## [Task statement]
Print the first line of the material below and each line after it, exactly as written, ending with the line that contains "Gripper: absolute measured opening".

## [Given information]
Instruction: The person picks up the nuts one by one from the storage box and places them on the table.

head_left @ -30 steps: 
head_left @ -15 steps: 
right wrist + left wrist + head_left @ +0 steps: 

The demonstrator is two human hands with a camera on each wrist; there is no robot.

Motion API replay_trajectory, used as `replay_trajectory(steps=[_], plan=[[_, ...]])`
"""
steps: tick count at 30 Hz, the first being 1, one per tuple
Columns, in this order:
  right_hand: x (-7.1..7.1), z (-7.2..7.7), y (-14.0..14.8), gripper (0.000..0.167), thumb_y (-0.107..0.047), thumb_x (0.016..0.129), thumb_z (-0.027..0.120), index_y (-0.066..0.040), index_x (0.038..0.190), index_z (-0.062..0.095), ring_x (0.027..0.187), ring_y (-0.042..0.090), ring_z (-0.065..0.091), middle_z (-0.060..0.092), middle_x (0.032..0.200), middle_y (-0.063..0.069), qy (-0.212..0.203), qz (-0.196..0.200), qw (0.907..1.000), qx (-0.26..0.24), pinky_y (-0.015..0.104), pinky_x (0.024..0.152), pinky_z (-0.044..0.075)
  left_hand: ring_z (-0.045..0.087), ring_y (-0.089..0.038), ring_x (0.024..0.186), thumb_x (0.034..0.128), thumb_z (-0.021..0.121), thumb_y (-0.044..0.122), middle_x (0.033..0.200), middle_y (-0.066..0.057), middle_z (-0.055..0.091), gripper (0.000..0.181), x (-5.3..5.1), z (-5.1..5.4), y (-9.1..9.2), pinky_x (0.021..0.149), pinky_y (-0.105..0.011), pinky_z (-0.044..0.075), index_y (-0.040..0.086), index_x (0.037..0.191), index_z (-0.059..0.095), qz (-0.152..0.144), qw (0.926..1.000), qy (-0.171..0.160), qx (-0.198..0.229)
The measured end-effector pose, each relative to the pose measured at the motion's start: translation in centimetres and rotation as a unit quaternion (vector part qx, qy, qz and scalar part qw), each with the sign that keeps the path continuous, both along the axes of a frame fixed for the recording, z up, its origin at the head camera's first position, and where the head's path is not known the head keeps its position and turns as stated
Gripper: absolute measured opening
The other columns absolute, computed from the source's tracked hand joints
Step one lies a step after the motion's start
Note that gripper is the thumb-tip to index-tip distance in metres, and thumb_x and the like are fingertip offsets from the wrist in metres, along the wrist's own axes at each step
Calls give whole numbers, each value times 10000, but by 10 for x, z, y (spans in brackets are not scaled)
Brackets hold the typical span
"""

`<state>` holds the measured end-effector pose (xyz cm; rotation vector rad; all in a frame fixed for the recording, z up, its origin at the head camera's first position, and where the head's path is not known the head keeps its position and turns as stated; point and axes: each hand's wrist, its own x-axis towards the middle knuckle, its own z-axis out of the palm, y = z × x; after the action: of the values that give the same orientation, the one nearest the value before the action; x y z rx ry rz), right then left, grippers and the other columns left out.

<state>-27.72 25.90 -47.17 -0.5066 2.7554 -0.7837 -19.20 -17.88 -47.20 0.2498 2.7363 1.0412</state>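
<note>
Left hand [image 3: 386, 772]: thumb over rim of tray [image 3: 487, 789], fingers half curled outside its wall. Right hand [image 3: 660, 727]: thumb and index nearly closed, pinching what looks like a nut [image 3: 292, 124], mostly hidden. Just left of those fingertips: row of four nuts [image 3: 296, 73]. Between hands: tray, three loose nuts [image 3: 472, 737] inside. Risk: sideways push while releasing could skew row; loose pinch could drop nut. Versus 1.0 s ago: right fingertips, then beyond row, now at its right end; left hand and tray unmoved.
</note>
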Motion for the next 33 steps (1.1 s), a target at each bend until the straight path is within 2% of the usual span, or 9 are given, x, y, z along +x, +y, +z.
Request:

## [Your response]
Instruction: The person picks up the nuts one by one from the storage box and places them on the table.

head_left @ -30 steps: 
head_left @ -15 steps: 
right wrist + left wrist + head_left @ +0 steps: 

The demonstrator is two human hands with a camera on each wrist; there is no robot.

Motion API replay_trajectory, used as `replay_trajectory(steps=[_], plan=[[_, ...]])`
"""
steps: tick count at 30 Hz, the first being 1, one per tuple
Columns, in this order:
  right_hand: x (-7.1..7.1), z (-7.2..7.7), y (-14.0..14.8), gripper (0.000..0.167), thumb_y (-0.107..0.047), thumb_x (0.016..0.129), thumb_z (-0.027..0.120), index_y (-0.066..0.040), index_x (0.038..0.190), index_z (-0.062..0.095), ring_x (0.027..0.187), ring_y (-0.042..0.090), ring_z (-0.065..0.091), middle_z (-0.060..0.092), middle_x (0.032..0.200), middle_y (-0.063..0.069), qy (-0.212..0.203), qz (-0.196..0.200), qw (0.907..1.000), qx (-0.26..0.24), pinky_y (-0.015..0.104), pinky_x (0.024..0.152), pinky_z (-0.044..0.075)
  left_hand: ring_z (-0.045..0.087), ring_y (-0.089..0.038), ring_x (0.024..0.186), thumb_x (0.034..0.128), thumb_z (-0.021..0.121), thumb_y (-0.044..0.122), middle_x (0.033..0.200), middle_y (-0.066..0.057), middle_z (-0.055..0.091), gripper (0.000..0.181), x (-5.3..5.1), z (-5.1..5.4), y (-9.1..9.2), pinky_x (0.021..0.149), pinky_y (-0.105..0.011), pinky_z (-0.044..0.075), index_y (-0.040..0.086), index_x (0.037..0.191), index_z (-0.059..0.095), qz (-0.152..0.144), qw (0.926..1.000), qy (-0.171..0.160), qx (-0.198..0.229)
The measured end-effector pose, each relative to the pose measured at the motion's start: translation in centimetres and rotation as a unit quaternion (vector part qx, qy, qz and scalar part qw), each with the sign that keeps the path continuous, both along the axes of a frame fixed for the recording, z up, its origin at the head camera's first position, and where the head's path is not known the head keeps its position and turns as stated
Gripper: absolute measured opening

That covers the exercise completely.